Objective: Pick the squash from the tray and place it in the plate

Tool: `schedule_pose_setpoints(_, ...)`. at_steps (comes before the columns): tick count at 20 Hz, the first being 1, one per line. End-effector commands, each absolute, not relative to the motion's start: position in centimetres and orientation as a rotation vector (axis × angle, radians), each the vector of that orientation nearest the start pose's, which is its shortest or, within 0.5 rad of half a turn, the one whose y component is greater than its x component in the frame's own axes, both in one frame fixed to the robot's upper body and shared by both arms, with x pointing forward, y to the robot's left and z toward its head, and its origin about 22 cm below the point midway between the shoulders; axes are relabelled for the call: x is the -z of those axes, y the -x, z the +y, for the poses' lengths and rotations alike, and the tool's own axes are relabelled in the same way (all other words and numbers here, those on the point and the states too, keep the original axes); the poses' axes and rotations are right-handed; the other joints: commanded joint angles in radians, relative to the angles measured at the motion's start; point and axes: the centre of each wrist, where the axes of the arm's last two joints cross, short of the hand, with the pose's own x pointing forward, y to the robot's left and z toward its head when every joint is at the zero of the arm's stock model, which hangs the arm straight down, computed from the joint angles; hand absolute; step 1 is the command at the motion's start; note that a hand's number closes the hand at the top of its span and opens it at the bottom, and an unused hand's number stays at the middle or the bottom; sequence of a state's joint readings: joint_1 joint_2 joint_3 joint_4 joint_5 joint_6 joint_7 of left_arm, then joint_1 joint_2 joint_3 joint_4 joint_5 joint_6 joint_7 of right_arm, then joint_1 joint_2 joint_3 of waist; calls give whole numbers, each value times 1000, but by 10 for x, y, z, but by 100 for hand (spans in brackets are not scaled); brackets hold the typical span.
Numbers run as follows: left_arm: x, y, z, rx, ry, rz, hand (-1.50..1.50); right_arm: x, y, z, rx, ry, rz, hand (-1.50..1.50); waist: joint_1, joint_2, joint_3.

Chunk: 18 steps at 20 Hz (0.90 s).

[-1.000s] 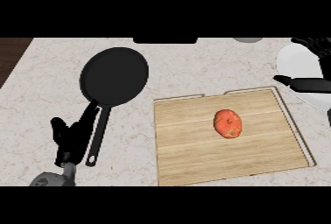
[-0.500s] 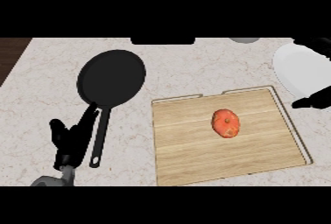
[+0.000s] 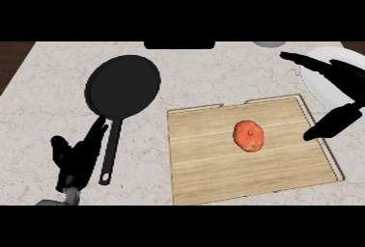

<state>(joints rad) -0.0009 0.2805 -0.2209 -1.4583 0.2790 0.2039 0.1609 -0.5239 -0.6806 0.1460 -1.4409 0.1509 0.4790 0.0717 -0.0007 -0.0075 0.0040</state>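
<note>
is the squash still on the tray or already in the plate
On the tray. The squash lies on the wooden tray, untouched; the open right hand is over the plate.

a pale speckled stone counter top [image 3: 214, 72] looks matt. the flat light wooden tray [image 3: 214, 169] shows straight grain. the round black matt frying pan [image 3: 122, 89] looks like metal. the orange squash [image 3: 249, 135] looks slightly mottled.
</note>
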Motion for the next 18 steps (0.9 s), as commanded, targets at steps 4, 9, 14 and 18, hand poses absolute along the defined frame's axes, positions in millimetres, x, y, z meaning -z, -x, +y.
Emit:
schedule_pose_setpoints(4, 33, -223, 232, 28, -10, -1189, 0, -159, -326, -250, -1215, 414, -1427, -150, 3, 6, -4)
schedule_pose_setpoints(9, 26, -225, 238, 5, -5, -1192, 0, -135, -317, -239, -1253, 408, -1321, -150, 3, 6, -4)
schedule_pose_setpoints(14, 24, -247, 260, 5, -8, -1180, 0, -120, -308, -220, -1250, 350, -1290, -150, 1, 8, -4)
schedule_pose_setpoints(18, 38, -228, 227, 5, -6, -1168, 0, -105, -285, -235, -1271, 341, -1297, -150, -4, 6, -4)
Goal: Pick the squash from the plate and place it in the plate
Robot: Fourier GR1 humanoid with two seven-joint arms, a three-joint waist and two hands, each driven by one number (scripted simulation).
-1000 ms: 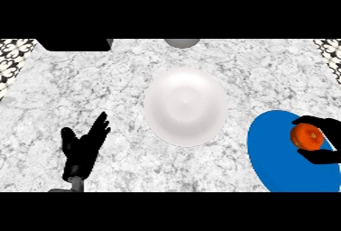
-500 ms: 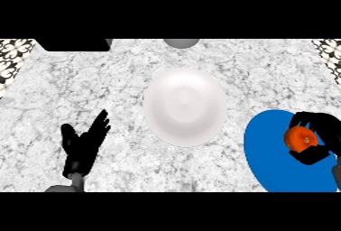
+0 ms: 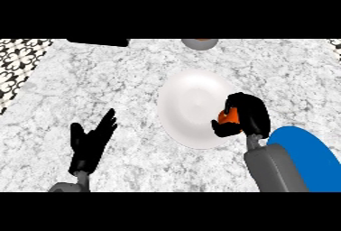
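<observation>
Head view, looking steeply down on a grey-white marble counter (image 3: 133,67): the right hand (image 3: 245,115) has its black fingers curled round the orange squash (image 3: 228,117), holding it over the right edge of the white plate (image 3: 193,108), which sits near the counter's middle. The blue plate (image 3: 306,153) lies at the counter's near right corner, partly covered by the grey right forearm. The left hand (image 3: 92,140) rests near the counter's near left edge, fingers straight and spread, pointing up, holding nothing.
</observation>
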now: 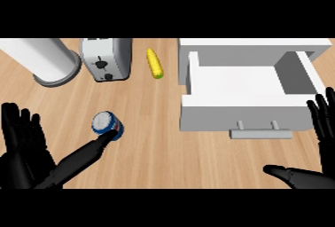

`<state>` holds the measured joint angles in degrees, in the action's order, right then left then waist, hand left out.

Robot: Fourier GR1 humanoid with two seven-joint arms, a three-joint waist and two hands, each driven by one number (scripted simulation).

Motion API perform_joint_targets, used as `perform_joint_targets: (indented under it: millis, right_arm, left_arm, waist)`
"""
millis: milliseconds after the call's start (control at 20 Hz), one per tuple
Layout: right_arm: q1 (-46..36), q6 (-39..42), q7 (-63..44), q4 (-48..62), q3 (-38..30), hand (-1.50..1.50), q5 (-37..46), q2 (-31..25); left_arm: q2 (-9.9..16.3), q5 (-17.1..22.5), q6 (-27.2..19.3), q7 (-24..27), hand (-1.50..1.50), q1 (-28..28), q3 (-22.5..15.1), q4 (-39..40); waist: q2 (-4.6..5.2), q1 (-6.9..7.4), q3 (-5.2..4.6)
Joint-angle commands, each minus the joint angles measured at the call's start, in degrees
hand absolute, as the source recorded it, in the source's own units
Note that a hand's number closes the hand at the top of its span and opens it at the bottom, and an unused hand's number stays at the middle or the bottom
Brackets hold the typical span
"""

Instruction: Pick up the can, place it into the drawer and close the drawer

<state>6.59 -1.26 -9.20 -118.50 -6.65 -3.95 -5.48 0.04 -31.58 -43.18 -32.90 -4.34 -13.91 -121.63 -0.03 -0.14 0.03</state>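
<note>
On the light wooden table, the robot's black left hand lies at the near left, fingers spread, one outstretched and touching the small blue-and-silver can, which stands upright just to its far right. Farther off are a white cylinder, a silver toaster and a yellow corn cob. The open white drawer lies well right. The right hand rests open at the right edge.

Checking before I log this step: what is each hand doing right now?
Left hand: open, fingers straight, thumb tip touching the can, not gripping it.
Right hand: open, holding nothing, fingers up beside the open drawer.
</note>
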Motion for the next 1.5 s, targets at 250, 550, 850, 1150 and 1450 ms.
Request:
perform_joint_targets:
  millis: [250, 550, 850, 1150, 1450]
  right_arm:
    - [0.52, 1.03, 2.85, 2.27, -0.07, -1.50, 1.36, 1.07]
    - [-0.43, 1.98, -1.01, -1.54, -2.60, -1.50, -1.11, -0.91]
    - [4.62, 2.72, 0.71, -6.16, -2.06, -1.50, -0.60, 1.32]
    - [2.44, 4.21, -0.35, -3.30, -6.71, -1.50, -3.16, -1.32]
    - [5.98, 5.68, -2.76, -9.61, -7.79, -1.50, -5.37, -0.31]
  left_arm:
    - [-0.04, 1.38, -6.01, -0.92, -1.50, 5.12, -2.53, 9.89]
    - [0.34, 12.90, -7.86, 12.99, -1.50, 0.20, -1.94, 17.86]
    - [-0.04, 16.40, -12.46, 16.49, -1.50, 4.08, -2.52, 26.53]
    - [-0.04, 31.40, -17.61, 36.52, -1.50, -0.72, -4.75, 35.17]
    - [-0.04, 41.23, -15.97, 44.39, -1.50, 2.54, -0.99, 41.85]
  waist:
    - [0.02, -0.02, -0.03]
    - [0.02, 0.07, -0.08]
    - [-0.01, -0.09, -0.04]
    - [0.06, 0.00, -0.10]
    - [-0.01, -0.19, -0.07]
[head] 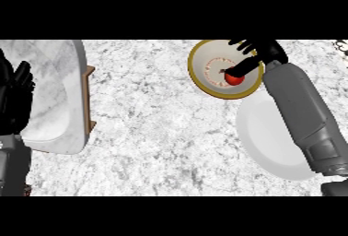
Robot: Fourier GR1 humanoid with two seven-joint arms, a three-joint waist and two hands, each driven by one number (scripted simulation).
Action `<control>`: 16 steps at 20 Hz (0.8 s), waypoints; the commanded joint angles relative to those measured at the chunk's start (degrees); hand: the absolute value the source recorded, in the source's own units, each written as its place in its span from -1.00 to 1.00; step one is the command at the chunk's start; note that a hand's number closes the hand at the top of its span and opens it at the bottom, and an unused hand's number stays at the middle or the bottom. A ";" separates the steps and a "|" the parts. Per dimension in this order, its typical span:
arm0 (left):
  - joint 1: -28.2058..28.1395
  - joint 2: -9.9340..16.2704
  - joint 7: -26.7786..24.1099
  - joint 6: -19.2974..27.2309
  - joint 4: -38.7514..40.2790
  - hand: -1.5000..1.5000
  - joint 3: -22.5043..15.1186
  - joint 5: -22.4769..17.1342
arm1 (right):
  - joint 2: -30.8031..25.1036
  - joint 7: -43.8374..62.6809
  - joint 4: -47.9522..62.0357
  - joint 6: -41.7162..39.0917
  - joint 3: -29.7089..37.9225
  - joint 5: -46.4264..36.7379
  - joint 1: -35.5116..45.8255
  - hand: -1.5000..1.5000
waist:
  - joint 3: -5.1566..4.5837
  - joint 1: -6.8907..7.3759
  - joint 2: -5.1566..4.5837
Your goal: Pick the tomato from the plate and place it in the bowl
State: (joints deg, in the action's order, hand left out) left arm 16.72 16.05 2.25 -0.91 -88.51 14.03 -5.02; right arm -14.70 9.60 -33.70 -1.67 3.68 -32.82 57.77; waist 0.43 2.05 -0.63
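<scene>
While right robot hand (253, 54) pinches tomato (234, 79) over bowl (204, 64), plate (262, 133) adjacent.

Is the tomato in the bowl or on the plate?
In the bowl: the tomato shows inside its rim, under the right robot hand; the white plate is bare.

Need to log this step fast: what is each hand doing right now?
Left hand: open, resting at the view's left edge, holding nothing.
Right hand: over the yellow-rimmed bowl, thumb on the small red tomato; grip cannot be told.
</scene>
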 commanded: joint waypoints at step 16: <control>0.53 -0.52 -1.52 -0.93 3.80 0.00 1.48 -1.44 | -13.08 -19.01 9.09 10.96 22.50 15.99 -0.05 -1.00 | -0.36 -1.11 -0.17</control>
State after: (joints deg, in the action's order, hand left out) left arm 16.37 15.99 1.10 -1.44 -88.01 14.97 -5.36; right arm -22.27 -7.38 -26.50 12.59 22.18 -20.25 58.35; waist 0.52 1.54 -0.49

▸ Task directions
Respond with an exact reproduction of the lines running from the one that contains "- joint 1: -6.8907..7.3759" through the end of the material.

▸ Written response
  - joint 1: -6.8907..7.3759
  - joint 2: -5.1566..4.5837
Your goal: Pick the tomato from the plate and place it in the bowl
State: (joints deg, in the action's order, hand left out) left arm 16.72 16.05 2.25 -0.91 -88.51 14.03 -5.02; right arm -14.70 9.60 -33.70 -1.67 3.68 -32.82 57.77; waist 0.43 2.05 -0.63
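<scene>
While right robot hand (253, 54) pinches tomato (234, 79) over bowl (204, 64), plate (262, 133) adjacent.

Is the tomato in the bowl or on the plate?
In the bowl: the tomato shows inside its rim, under the right robot hand; the white plate is bare.

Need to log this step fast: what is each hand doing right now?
Left hand: open, resting at the view's left edge, holding nothing.
Right hand: over the yellow-rimmed bowl, thumb on the small red tomato; grip cannot be told.
</scene>
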 commanded: joint waypoints at step 16: <control>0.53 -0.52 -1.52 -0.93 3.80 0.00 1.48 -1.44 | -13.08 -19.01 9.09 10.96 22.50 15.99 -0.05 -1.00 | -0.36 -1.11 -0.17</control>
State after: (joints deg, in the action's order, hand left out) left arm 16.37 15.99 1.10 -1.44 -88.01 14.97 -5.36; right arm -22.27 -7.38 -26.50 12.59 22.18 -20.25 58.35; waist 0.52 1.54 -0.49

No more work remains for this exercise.